HOW TO COMPLETE THIS TASK – Repeat the listing that follows, character for character, minus the pictures.

SOURCE MATERIAL –
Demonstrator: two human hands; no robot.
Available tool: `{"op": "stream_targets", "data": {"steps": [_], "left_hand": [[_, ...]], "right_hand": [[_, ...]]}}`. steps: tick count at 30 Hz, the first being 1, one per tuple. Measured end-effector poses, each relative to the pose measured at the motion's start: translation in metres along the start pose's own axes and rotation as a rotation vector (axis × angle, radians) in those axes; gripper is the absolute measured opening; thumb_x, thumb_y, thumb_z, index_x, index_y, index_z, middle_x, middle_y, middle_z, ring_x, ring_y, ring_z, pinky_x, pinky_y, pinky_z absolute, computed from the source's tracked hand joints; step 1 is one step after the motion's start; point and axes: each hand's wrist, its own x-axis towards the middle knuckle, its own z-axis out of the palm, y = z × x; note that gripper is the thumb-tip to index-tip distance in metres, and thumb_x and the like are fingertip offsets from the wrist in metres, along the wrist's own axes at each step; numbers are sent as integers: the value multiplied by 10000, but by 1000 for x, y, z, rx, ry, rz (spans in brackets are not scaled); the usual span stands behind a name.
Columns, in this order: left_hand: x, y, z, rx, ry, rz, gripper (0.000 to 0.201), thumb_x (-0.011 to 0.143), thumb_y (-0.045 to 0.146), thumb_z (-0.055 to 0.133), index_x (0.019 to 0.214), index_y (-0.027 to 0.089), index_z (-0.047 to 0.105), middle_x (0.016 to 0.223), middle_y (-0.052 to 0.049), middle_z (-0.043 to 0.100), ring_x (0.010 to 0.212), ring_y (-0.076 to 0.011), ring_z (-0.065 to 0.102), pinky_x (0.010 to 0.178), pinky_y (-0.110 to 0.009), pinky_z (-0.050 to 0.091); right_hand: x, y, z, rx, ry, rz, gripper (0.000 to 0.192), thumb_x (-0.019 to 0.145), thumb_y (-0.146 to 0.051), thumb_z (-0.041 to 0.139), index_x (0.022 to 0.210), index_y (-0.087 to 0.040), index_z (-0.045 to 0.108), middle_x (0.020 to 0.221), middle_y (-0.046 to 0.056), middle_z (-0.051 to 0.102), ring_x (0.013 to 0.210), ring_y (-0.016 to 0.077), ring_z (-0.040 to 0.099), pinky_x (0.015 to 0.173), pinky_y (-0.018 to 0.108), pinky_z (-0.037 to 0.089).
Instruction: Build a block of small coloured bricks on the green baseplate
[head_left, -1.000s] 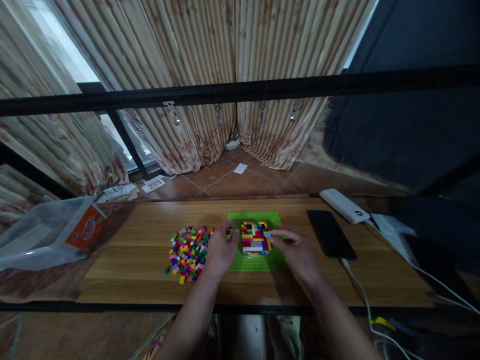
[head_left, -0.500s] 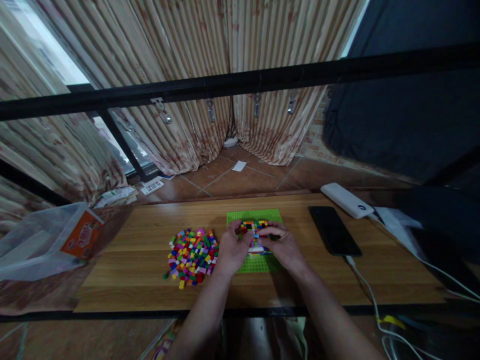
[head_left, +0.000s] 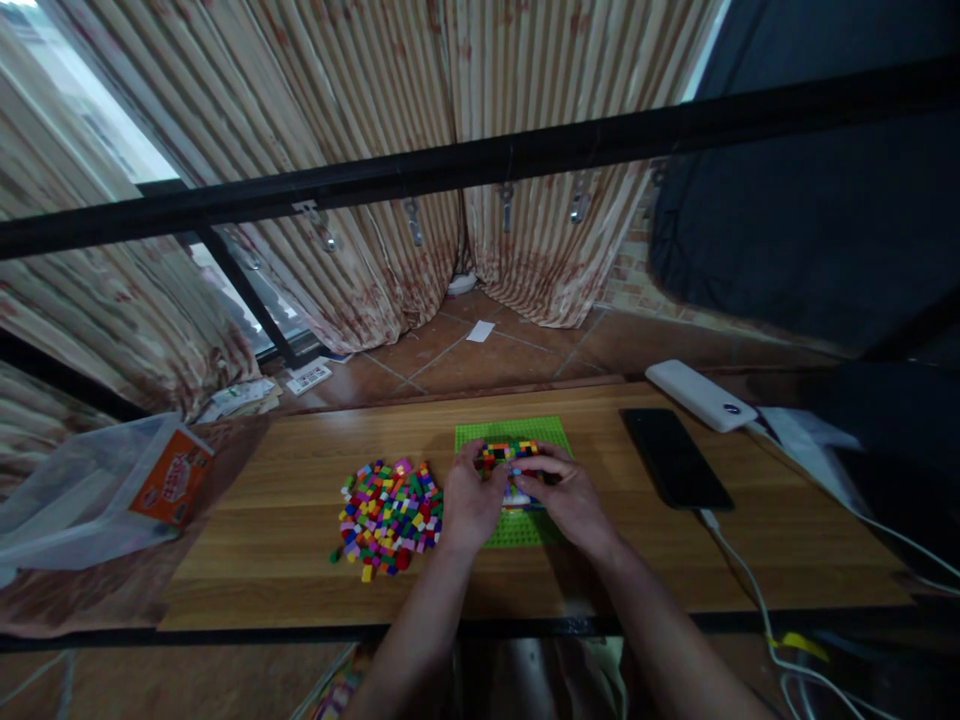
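A wooden table with a dark front edge carries everything. Near its middle lies a green baseplate, flat on the wood, with a block of coloured bricks built on it. Just left of the baseplate sits a loose heap of small bricks in many colours. To the right lies a black phone, screen up, with a white cable running from its near end toward the table's front edge. Beyond the phone, at the far right corner, rests a white power bank. A clear plastic bag with an orange label lies off the left end.
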Motion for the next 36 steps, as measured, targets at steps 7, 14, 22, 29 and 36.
{"op": "stream_targets", "data": {"steps": [7,14,22,29,36], "left_hand": [[0,2,-2,-20,-13,-3,402,811,208,561,1207,146,579,1219,-129,643,1098,-222,617,981,-372,466],[-3,-2,0,-40,-16,23,437,796,211,568,1228,139,564,1219,-133,638,1137,-234,599,983,-371,472],[-6,3,1,-13,-19,8,460,797,178,548,1254,119,552,1266,-163,612,1179,-255,575,1019,-386,439],[-7,5,1,-35,-21,-20,474,797,161,530,1269,115,550,1272,-155,611,1194,-249,567,1059,-367,405],[-11,14,-4,-4,-51,-47,525,779,194,563,1295,103,529,1307,-153,585,1231,-241,535,1075,-337,386]], "right_hand": [[-1,-1,-6,-53,19,-62,163,649,-372,767,797,-302,777,1101,48,646,1114,258,566,1003,451,404],[-3,-4,-14,-186,-30,-134,135,739,-383,714,821,-288,764,1186,59,600,1130,237,567,1026,423,392],[-6,-12,-25,-312,-62,-150,160,788,-390,663,836,-254,734,1197,70,585,1105,247,575,984,432,416],[-4,-14,-20,-350,-84,-178,142,786,-374,659,801,-258,739,1199,73,560,1121,252,558,1004,429,398],[4,-9,-11,-252,-62,-107,124,695,-369,716,733,-257,753,1129,74,593,1177,267,525,1001,422,388]]}}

REPLY TO THE EXERCISE –
Demonstrator: two human hands; no robot.
Available tool: `{"op": "stream_targets", "data": {"steps": [_], "left_hand": [[_, ...]], "right_hand": [[_, ...]]}}`. steps: tick count at 30 Hz, the first being 1, one per tuple. Measured end-effector poses, each relative to the pose measured at the motion's start: translation in metres along the start pose's own axes and rotation as a rotation vector (axis × angle, radians) in those axes; gripper is the absolute measured opening; thumb_x, thumb_y, thumb_z, index_x, index_y, index_z, middle_x, middle_y, middle_z, ring_x, ring_y, ring_z, pinky_x, pinky_y, pinky_z absolute, computed from the source's tracked hand joints; step 1 is one step after the motion's start; point and axes: each hand's wrist, its own x-axis towards the middle knuckle, its own z-axis out of the palm, y = z × x; note that gripper is the thumb-tip to index-tip distance in metres, and thumb_x and the like are fingertip offsets from the wrist in metres, along the wrist's own axes at each step; numbers are sent as integers: the value multiplied by 10000, but by 1000 for x, y, z, rx, ry, rz (spans in brackets are not scaled); the usual span stands behind a name.
Columns, in this order: left_hand: x, y, z, rx, ry, rz, gripper (0.000 to 0.201), thumb_x (-0.011 to 0.143), thumb_y (-0.045 to 0.146), thumb_z (-0.055 to 0.133), index_x (0.019 to 0.214), index_y (-0.027 to 0.089), index_z (-0.047 to 0.105), middle_x (0.016 to 0.223), middle_y (-0.052 to 0.049), middle_z (-0.043 to 0.100), ring_x (0.010 to 0.212), ring_y (-0.076 to 0.011), ring_z (-0.065 to 0.102), pinky_x (0.010 to 0.178), pinky_y (-0.110 to 0.009), pinky_z (-0.050 to 0.091); right_hand: x, y, z, rx, ry, rz, gripper (0.000 to 0.192), thumb_x (-0.019 to 0.145), thumb_y (-0.146 to 0.051), thumb_z (-0.041 to 0.139), index_x (0.022 to 0.210), index_y (-0.087 to 0.040), index_z (-0.045 to 0.108), middle_x (0.020 to 0.221), middle_y (-0.046 to 0.056), middle_z (-0.051 to 0.102), ring_x (0.013 to 0.210), ring_y (-0.016 to 0.077), ring_z (-0.040 to 0.099), pinky_x (0.015 to 0.173), pinky_y (-0.018 to 0.108), pinky_z (-0.037 to 0.089).
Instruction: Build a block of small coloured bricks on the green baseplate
[head_left, -1.000s] 
[head_left, -0.500s] 
[head_left, +0.000s] 
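A wooden table with a dark front edge carries everything. Near its middle lies a green baseplate, flat on the wood, with a block of coloured bricks built on it. Just left of the baseplate sits a loose heap of small bricks in many colours. To the right lies a black phone, screen up, with a white cable running from its near end toward the table's front edge. Beyond the phone, at the far right corner, rests a white power bank. A clear plastic bag with an orange label lies off the left end.
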Motion for the next 36 steps, as measured, targets at steps 7, 14, 22, 29 and 36.
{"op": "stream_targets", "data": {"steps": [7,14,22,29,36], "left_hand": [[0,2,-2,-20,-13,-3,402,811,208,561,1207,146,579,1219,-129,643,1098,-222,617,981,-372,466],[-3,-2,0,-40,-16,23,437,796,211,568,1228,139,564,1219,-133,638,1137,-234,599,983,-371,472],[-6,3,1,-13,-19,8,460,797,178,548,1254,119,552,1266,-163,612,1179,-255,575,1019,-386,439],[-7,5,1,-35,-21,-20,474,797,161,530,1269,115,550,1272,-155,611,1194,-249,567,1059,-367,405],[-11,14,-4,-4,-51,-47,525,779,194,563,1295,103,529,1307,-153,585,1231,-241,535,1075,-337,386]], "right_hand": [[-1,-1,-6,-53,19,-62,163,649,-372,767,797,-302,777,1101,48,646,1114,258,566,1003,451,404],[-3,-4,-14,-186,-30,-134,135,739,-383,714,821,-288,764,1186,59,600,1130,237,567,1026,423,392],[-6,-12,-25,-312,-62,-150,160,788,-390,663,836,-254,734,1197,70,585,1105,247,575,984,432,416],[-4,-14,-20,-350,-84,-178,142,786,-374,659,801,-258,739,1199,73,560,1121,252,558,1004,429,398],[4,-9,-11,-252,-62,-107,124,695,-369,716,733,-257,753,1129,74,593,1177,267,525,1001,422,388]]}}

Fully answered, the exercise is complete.